WORK REQUEST: All lines from the one containing "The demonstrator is" to the final line of the material should be retyped exactly. Nothing else belongs in the response.

DATA:
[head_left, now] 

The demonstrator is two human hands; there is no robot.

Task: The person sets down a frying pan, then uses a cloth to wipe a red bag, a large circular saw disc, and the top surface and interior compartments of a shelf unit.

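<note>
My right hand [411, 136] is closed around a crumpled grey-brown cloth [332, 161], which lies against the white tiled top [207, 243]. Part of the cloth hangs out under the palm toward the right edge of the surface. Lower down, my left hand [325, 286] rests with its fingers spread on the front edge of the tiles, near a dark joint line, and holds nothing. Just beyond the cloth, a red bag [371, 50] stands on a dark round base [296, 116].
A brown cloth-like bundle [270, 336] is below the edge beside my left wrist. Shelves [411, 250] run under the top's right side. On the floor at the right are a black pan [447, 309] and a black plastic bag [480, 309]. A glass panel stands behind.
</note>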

ANSWER SPACE:
The demonstrator is two human hands; there is no robot.

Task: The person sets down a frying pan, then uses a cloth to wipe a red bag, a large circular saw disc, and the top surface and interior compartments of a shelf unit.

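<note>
My right hand [411, 136] is closed around a crumpled grey-brown cloth [332, 161], which lies against the white tiled top [207, 243]. Part of the cloth hangs out under the palm toward the right edge of the surface. Lower down, my left hand [325, 286] rests with its fingers spread on the front edge of the tiles, near a dark joint line, and holds nothing. Just beyond the cloth, a red bag [371, 50] stands on a dark round base [296, 116].
A brown cloth-like bundle [270, 336] is below the edge beside my left wrist. Shelves [411, 250] run under the top's right side. On the floor at the right are a black pan [447, 309] and a black plastic bag [480, 309]. A glass panel stands behind.
</note>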

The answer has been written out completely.